Counting objects: 3, done. Delta compression using up to 4 threads. Compressing objects: 100% (3/3), done. Writing objects: 100% (3/3), 470 bytes | 470.00 KiB/s, done. Total 3 (delta 0), reused 0 (delta 0) remote: remote: Create a pull request for 'my-first-branch' on GitHub by visiting: remote: https://github.com/elfinwood-data-sci/HelloWorld/pull/new/my-first-branch remote: To https://github.com/elfinwood-data-sci/HelloWorld.git *[new branch] my-first-branch -> my-first-branch Branch my-first-branch set up to track remote branch my-first-branch from origin.
Let’s walk through this message. The first few lines look a lot like a typical push message. The next few lines that begin with “remote:” are telling you to go to your repository on GitHub and create a pull request, which will create a new branch in the remote repository and pull in the files from the local branch. The last line indicates that you were successful in setting up a remote branch called my-first-branch that you can push to from my-first-branch in your local repository.
Next, log into Github and go the HelloWorld repository.
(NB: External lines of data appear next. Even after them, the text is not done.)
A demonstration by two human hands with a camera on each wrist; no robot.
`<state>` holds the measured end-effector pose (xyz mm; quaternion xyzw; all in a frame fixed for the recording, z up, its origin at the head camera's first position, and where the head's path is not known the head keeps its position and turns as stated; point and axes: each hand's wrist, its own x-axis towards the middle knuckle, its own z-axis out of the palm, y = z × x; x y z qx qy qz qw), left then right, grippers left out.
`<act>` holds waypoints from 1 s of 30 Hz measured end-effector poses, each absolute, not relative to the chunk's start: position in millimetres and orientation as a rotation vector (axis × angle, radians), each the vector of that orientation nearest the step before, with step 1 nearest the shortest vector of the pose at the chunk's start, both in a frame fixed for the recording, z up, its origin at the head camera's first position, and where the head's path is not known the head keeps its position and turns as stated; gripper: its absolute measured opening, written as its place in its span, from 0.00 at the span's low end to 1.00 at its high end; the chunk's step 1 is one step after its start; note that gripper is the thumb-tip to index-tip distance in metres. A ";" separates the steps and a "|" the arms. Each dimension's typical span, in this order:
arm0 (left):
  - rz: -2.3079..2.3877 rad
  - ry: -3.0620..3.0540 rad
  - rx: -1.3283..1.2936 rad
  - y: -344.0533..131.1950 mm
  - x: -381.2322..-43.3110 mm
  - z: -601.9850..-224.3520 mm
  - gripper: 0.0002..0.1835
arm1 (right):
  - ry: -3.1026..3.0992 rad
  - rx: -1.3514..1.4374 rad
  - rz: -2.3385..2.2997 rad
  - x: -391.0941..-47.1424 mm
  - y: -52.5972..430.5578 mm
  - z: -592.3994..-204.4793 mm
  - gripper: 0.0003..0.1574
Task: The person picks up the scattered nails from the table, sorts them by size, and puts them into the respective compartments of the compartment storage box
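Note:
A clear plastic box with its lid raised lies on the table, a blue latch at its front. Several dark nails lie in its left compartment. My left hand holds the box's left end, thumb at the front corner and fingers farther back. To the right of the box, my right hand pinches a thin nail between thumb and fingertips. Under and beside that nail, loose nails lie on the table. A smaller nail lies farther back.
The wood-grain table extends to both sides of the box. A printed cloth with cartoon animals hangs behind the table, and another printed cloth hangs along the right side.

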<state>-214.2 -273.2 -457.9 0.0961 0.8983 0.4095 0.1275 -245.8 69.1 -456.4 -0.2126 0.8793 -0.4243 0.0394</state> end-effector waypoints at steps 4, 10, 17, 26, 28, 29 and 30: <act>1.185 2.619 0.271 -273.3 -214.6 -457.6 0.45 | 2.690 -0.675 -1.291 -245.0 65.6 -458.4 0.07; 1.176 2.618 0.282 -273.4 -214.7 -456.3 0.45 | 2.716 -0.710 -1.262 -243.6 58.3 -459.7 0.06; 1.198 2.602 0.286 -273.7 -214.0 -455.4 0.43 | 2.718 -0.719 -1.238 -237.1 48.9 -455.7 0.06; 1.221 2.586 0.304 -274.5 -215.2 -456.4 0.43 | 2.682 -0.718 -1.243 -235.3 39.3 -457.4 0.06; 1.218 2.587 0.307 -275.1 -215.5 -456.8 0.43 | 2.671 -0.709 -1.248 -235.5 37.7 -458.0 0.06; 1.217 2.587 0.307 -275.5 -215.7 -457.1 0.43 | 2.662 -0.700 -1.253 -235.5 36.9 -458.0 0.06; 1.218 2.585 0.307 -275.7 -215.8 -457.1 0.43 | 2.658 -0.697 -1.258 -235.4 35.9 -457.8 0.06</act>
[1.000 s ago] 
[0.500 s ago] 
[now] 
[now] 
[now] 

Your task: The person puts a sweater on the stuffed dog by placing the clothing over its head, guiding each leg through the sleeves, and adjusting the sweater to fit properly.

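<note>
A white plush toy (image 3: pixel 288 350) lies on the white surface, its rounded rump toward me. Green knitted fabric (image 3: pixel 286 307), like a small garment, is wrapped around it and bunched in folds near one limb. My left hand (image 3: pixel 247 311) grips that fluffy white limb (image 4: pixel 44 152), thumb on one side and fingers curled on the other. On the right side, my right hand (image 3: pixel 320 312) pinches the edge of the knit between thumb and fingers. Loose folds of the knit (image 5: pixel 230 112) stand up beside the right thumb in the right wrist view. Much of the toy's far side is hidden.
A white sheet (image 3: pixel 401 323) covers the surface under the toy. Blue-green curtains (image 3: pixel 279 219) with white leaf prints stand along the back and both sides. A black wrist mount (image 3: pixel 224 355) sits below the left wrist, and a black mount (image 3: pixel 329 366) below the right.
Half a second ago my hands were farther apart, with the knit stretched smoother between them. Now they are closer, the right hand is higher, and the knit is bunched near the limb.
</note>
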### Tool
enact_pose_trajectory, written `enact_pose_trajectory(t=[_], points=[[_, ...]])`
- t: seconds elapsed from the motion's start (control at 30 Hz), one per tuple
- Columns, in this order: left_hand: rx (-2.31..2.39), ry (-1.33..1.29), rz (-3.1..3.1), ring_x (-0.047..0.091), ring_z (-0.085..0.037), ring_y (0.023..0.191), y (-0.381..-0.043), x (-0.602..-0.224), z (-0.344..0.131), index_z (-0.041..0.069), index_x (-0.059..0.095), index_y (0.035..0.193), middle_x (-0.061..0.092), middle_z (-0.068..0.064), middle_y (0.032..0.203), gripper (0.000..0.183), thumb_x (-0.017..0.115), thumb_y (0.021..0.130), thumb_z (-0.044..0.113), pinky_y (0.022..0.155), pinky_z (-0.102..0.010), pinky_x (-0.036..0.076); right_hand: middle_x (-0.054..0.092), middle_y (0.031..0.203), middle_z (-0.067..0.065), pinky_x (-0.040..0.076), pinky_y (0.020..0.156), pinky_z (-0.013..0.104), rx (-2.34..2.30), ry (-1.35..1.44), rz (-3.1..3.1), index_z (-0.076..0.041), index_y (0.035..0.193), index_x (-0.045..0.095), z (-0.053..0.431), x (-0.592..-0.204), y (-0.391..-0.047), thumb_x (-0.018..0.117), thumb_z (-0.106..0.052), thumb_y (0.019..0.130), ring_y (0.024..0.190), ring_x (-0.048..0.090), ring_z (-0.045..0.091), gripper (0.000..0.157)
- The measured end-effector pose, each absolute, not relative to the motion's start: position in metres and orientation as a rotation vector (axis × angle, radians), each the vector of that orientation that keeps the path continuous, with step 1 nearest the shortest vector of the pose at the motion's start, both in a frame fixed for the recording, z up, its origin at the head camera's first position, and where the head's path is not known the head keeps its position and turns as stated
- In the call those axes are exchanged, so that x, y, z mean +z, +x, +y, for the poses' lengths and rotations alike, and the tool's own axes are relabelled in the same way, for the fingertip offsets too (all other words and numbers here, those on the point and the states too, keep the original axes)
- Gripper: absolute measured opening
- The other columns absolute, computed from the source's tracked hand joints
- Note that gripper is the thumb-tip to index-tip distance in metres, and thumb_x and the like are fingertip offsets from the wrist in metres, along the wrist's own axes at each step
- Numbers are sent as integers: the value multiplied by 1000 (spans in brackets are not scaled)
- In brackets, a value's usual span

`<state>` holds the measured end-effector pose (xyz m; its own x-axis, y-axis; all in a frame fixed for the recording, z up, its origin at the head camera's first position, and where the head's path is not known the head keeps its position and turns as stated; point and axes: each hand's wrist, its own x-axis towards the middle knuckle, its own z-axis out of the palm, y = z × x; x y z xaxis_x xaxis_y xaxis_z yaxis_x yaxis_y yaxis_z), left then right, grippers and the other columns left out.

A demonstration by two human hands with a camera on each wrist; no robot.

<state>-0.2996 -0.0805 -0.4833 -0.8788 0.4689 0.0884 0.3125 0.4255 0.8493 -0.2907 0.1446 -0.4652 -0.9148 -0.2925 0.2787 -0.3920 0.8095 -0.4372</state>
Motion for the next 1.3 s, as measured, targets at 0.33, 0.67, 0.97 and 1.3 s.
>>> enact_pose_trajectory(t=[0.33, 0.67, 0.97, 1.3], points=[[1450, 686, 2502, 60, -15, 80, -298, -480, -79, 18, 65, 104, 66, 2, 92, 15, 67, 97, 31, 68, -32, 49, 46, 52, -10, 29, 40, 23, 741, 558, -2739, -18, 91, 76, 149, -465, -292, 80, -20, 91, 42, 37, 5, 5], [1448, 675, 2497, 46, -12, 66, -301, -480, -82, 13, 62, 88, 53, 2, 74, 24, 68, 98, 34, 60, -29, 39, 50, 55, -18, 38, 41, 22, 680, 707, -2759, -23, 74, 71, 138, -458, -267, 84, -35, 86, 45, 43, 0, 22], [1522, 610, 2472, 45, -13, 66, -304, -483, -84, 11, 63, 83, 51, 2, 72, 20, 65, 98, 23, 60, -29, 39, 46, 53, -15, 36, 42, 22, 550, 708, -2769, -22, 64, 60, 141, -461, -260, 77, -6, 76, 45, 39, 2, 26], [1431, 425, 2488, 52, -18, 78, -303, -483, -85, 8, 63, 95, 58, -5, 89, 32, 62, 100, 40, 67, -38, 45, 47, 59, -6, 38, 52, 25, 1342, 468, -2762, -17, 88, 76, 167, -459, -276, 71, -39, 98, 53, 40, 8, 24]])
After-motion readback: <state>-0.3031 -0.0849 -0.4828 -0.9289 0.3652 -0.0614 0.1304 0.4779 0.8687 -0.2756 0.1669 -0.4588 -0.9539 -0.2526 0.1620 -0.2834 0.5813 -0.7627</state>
You should see a message at the top of the main page that has a button that says “Compare & pull request” (Figure 4). This is the result of your recent push from your remote repository. Leave that as is for now, we’ll come back to this later. Instead, click on where it says “2 branches” (Figure 4, red arrow).
This will take you to the branches page (Figure 5) where you can see the different branches that you have in the repository, which is currently your default branch (i.e., Master) and the currently active branch (i.e., my-first-branch). There are also options for changing the default branch, deleting branches, and a new pull request (more on this later).
This illustrates what happens when you create a branch locally, commit changes, and push those changes to GitHub. We’ll come back to GitHub later on when I discuss merging. Now go back to your terminal and check the commit history, but typing the following and hitting Enter:
git log --pretty=oneline
The result should look something like this:
b039d2cc22d9e2c40f6dc09c89a351b03f1ef97e (HEAD -> my-first-branch, origin/my-first-branch) revised README.md in my-first-branch, added a subsection 151599d9ef4835948e61a38ecf5537d8b18cdb10 (origin/master, origin/HEAD, master) again added a second sentence to READMD.md 290adad86a5749860fd0455a01f4fd2da65ddb4d Revert "added a second sentence to README.md" a6d01fd93e487cec29165018be92a9d615bf2360 Updated new_file.txt, added a new sentence. c8646b1d9e406170ad4a601b5e34f18807b9a719 added new_file.txt, initial commit 1c51bd0af43c7aa5b26dbc320d6b49a03371e702 added a second sentence to README.md e122fb022d1da68a834f3312ecc1adccf66b0f95 Initial commit
The latest commit is the one that you made on my-first-branch as indicated by the preceding “(HEAD -> my-first-branch, origin/my-first-branch)”, while the other commits are the same as the latest commit history in the master branch that we saw in the previous post.
OK, we’ve now done some worked in a branch, let’s see what’s happening in the master branch. Switch back to the master branch by typing the following into the terminal and hitting Enter:
git checkout master
You should see the following:
Switched to branch 'master' Your branch is up-to-date with 'origin/master'.
Next open README.md. You’ll see that the second section isn’t there and README.md looks like Figure 1. Next, check the commit history using “git log –pretty=oneline”. You’ll see that the last commit was the one with the message “(HEAD -> master, origin/master, origin/HEAD) again added a second sentence to READMD.md.” Now switch back to my-first-branch using the following command in the terminal:
git checkout my-first-branch
You should see the following:
Switched to branch 'my-first-branch' Your branch is up-to-date with 'origin/my-first-branch'.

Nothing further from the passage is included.